The problem:
Exclude all pictures from your copy of the data below, which should otherwise match exactly.

Data excerpt:
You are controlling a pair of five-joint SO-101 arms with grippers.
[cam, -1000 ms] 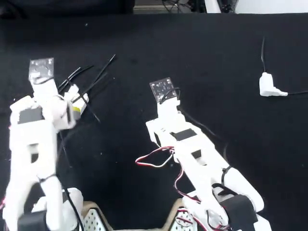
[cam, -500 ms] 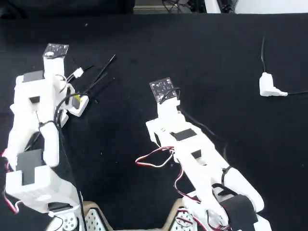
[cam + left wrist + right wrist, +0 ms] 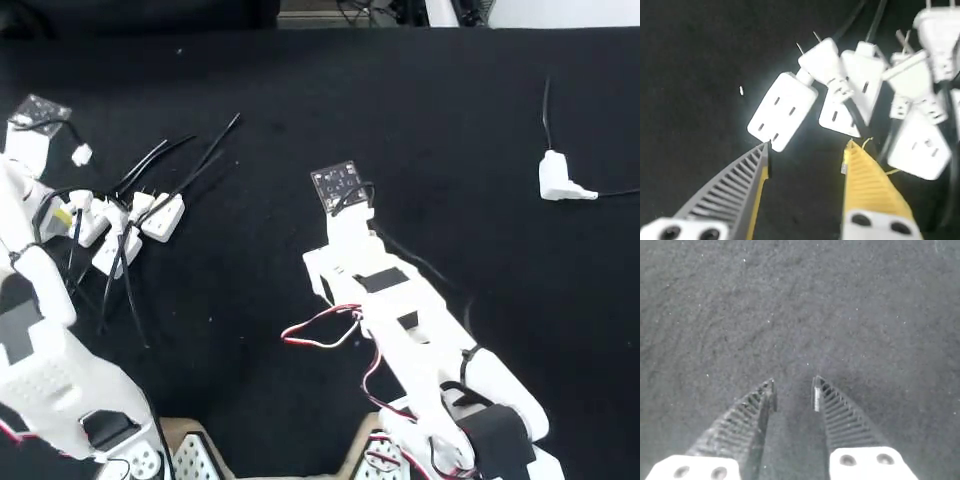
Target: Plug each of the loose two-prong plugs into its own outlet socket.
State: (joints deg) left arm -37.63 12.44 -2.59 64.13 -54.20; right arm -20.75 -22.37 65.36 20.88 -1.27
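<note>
A cluster of white two-prong plugs and outlet sockets [image 3: 130, 225] with black cables lies at the table's left. In the left wrist view my left gripper [image 3: 806, 149] is open just short of a white outlet socket [image 3: 782, 110], its grey and yellow fingers apart and holding nothing. Two-prong plugs [image 3: 822, 60] lie tangled beside that socket, and another socket [image 3: 922, 147] sits further along. My right gripper [image 3: 793, 385] hovers open over bare black mat. Another white plug [image 3: 560, 178] with its cable lies alone at the far right.
The left arm [image 3: 30, 260] stands along the table's left edge. The right arm [image 3: 400, 320] stretches up the middle, with its camera board [image 3: 338, 185] at the tip. Loose black cables [image 3: 190, 160] fan out behind the cluster. Black mat covers the table.
The left arm has swung from over the plug cluster out to the left edge, uncovering the plugs and sockets. The right arm has stayed put.
</note>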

Your response:
You are controlling a pair of five-joint SO-101 arms with grippers.
[cam, -1000 ms] 
[cam, -500 ms] 
[cam + left wrist + right wrist, +0 ms] 
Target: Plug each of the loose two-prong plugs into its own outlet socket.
State: (joints deg) left arm -37.63 12.44 -2.59 64.13 -54.20; right arm -20.75 -22.37 65.36 20.88 -1.27
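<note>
A cluster of white two-prong plugs and outlet sockets [image 3: 130, 225] with black cables lies at the table's left. In the left wrist view my left gripper [image 3: 806, 149] is open just short of a white outlet socket [image 3: 782, 110], its grey and yellow fingers apart and holding nothing. Two-prong plugs [image 3: 822, 60] lie tangled beside that socket, and another socket [image 3: 922, 147] sits further along. My right gripper [image 3: 793, 385] hovers open over bare black mat. Another white plug [image 3: 560, 178] with its cable lies alone at the far right.
The left arm [image 3: 30, 260] stands along the table's left edge. The right arm [image 3: 400, 320] stretches up the middle, with its camera board [image 3: 338, 185] at the tip. Loose black cables [image 3: 190, 160] fan out behind the cluster. Black mat covers the table.
The left arm has swung from over the plug cluster out to the left edge, uncovering the plugs and sockets. The right arm has stayed put.
</note>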

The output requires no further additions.